== Task ==
Each line of the records that includes "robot" should be found and copied.

*** Supplied material Section Begins ***

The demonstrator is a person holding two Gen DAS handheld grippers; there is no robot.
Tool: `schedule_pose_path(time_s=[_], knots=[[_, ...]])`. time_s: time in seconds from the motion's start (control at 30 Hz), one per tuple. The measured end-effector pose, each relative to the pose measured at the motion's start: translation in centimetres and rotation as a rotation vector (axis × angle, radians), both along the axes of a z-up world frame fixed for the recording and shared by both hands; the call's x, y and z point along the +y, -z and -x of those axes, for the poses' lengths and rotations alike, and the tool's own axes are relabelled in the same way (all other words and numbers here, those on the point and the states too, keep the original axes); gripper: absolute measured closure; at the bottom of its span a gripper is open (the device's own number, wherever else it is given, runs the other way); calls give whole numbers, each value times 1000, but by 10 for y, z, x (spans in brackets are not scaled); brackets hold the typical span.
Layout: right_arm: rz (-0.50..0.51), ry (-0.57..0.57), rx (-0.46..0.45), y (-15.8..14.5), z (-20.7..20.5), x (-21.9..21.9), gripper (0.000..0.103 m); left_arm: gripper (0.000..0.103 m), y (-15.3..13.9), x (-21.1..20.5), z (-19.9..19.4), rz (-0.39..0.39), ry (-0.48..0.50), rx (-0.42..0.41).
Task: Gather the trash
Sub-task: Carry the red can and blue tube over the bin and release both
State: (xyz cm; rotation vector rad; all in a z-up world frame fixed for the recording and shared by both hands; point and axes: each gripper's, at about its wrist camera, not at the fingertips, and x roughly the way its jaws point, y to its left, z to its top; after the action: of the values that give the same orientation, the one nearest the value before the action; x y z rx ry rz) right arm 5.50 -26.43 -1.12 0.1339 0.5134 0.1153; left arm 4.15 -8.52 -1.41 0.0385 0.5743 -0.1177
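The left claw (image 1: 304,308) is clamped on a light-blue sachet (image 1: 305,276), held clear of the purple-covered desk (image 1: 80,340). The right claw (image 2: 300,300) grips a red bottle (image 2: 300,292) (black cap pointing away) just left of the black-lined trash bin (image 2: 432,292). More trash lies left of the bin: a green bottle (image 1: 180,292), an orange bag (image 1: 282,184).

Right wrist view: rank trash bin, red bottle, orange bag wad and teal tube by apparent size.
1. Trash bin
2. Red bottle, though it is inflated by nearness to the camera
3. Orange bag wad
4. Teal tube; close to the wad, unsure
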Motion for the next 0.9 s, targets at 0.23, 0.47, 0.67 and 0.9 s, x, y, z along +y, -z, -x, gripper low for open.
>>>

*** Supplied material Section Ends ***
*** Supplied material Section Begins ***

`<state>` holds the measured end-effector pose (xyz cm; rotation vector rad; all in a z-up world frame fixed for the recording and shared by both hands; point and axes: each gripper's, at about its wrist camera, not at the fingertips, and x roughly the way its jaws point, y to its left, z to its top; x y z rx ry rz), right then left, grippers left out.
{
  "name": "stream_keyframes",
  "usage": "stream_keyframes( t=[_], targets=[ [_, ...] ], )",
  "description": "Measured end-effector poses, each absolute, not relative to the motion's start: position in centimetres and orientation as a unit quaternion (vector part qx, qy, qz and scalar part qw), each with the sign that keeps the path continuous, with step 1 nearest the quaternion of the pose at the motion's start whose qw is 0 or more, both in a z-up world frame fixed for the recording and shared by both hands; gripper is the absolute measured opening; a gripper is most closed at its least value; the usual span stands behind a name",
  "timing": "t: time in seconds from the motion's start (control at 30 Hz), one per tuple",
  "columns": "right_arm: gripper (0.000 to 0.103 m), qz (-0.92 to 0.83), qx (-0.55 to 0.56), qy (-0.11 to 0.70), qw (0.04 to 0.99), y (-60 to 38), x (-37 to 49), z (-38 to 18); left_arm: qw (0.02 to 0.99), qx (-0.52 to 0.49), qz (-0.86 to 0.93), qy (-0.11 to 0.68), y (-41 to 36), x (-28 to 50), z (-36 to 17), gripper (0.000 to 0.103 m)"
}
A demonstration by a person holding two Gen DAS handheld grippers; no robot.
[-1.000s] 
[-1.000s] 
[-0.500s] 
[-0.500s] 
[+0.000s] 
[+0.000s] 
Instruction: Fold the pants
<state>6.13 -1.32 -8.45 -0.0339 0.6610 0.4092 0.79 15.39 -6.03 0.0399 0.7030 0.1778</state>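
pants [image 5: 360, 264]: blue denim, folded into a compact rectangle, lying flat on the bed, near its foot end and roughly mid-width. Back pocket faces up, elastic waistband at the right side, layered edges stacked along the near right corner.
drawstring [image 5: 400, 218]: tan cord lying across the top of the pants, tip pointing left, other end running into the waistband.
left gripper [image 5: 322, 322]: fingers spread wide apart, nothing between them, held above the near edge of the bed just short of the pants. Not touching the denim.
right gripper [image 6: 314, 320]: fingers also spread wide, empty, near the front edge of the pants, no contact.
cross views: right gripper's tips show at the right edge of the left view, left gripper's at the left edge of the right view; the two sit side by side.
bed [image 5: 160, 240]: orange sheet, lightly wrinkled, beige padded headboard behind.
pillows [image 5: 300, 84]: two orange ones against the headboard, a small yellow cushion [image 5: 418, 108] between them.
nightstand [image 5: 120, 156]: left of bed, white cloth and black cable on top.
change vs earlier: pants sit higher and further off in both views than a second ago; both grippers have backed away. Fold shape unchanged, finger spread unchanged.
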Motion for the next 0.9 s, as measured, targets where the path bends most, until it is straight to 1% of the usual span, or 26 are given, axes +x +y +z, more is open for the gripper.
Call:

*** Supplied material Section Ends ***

== Exercise result ==
The demonstrator is a person holding two Gen DAS handheld grippers; there is no robot.
A demonstration by a person holding two Gen DAS handheld grippers; no robot.

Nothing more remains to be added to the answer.